Task to complete –
Restate the data word for word and leave the images out.

○ ○ ○ ○ ○ ○ ○

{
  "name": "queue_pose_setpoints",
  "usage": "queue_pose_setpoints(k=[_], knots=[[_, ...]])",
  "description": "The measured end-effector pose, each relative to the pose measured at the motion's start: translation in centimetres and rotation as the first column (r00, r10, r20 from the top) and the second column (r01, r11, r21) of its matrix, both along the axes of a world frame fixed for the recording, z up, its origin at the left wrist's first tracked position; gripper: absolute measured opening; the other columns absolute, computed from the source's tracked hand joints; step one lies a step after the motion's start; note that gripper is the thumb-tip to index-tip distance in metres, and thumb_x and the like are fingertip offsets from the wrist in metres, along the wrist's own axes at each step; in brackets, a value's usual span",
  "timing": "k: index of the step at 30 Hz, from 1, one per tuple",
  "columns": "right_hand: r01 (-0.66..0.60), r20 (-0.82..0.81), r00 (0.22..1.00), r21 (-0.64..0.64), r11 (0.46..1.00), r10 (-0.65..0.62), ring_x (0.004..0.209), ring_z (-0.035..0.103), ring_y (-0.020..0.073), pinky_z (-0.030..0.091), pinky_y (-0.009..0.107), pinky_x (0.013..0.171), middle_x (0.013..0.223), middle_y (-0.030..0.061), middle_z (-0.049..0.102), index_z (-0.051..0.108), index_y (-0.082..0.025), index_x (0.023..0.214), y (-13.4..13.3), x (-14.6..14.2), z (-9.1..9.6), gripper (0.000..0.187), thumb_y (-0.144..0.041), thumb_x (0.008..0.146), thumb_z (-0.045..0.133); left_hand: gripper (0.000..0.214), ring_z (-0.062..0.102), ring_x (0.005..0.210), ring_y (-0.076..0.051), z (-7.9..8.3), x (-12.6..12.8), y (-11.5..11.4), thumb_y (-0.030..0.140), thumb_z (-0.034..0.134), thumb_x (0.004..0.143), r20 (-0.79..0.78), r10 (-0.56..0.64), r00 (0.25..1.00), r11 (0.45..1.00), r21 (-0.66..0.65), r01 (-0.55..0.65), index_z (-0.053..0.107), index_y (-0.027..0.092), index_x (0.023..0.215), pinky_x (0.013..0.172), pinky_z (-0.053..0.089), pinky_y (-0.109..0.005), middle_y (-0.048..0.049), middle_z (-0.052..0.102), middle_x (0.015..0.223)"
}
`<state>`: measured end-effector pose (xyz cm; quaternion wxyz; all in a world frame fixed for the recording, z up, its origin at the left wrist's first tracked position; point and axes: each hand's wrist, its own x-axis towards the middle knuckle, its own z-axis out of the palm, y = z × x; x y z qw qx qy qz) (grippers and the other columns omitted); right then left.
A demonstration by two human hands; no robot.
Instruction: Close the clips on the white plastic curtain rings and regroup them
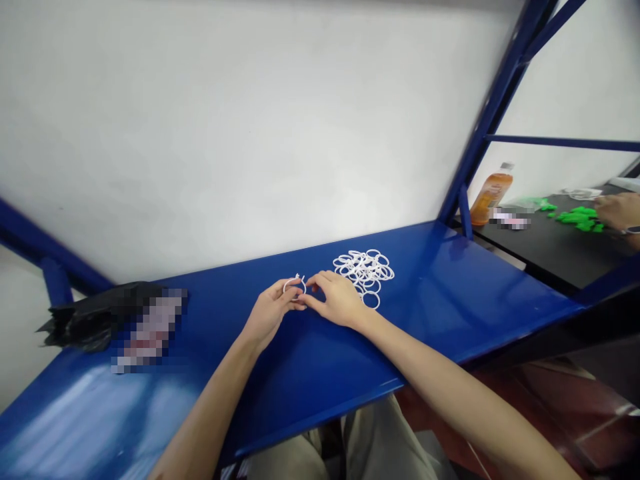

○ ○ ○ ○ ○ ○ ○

Problem solution –
{
  "name": "queue_pose_setpoints",
  "usage": "queue_pose_setpoints(k=[_], knots=[[_, ...]])",
  "description": "The measured end-effector pose, each relative to the pose measured at the motion's start: translation in centimetres and rotation as the first column (r00, r10, r20 from the top) and the second column (r01, r11, r21) of its matrix, both along the axes of a world frame fixed for the recording, z up, its origin at the left wrist's first tracked position; gripper: absolute measured opening; the other columns absolute, computed from the source's tracked hand joints; step one lies a step after the motion's start; note that gripper is the thumb-tip to index-tip distance in metres, and thumb_x and the like are fingertip offsets from the wrist in metres, along the wrist's own axes at each step; in brackets, a value's usual span",
  "timing": "k: index of the step at 30 Hz, from 1, one per tuple",
  "columns": "right_hand: r01 (-0.66..0.60), r20 (-0.82..0.81), r00 (0.22..1.00), r21 (-0.64..0.64), r11 (0.46..1.00), r10 (-0.65..0.62), ring_x (0.004..0.209), ring_z (-0.035..0.103), ring_y (-0.020..0.073), pinky_z (-0.030..0.091), pinky_y (-0.009..0.107), pinky_x (0.013..0.171), middle_x (0.013..0.223), middle_y (-0.030..0.061), middle_z (-0.049..0.102), index_z (-0.051..0.108), index_y (-0.082..0.025), index_x (0.023..0.214), y (-13.4..13.3), x (-14.6..14.2), z (-9.1..9.6), gripper (0.000..0.187), thumb_y (-0.144..0.041), thumb_x (0.008..0.146), thumb_z (-0.045..0.133); left_hand: gripper (0.000..0.214), ring_z (-0.062..0.102), ring_x (0.005..0.210), ring_y (-0.076..0.051), z (-7.9..8.3), x (-12.6..12.8), y (-11.5..11.4), thumb_y (-0.030..0.140), thumb_z (-0.034..0.134), thumb_x (0.004..0.143), r20 (-0.79..0.78), r10 (-0.56..0.64), r00 (0.25..1.00), r11 (0.45..1.00), r21 (-0.66..0.65), r01 (-0.55..0.65), index_z (-0.053..0.107), index_y (-0.027..0.092), index_x (0.023..0.215), pinky_x (0.013..0.172), pinky_z (-0.053..0.089), pinky_y (-0.109..0.005), middle_y (-0.048..0.049), middle_z (-0.052..0.102), middle_x (0.015..0.223)"
}
`<state>`: measured end-effector pose (xyz cm; quaternion wxyz; all in a world frame fixed for the recording, z up, its origin at the left wrist's first tracked position; point and axes: each hand's wrist, its own x-axis towards the middle knuckle, its own z-axis out of the palm, y = z × x; x y z qw qx qy qz) (grippers and the other columns omitted); right then left.
A demonstration by two human hands; no robot.
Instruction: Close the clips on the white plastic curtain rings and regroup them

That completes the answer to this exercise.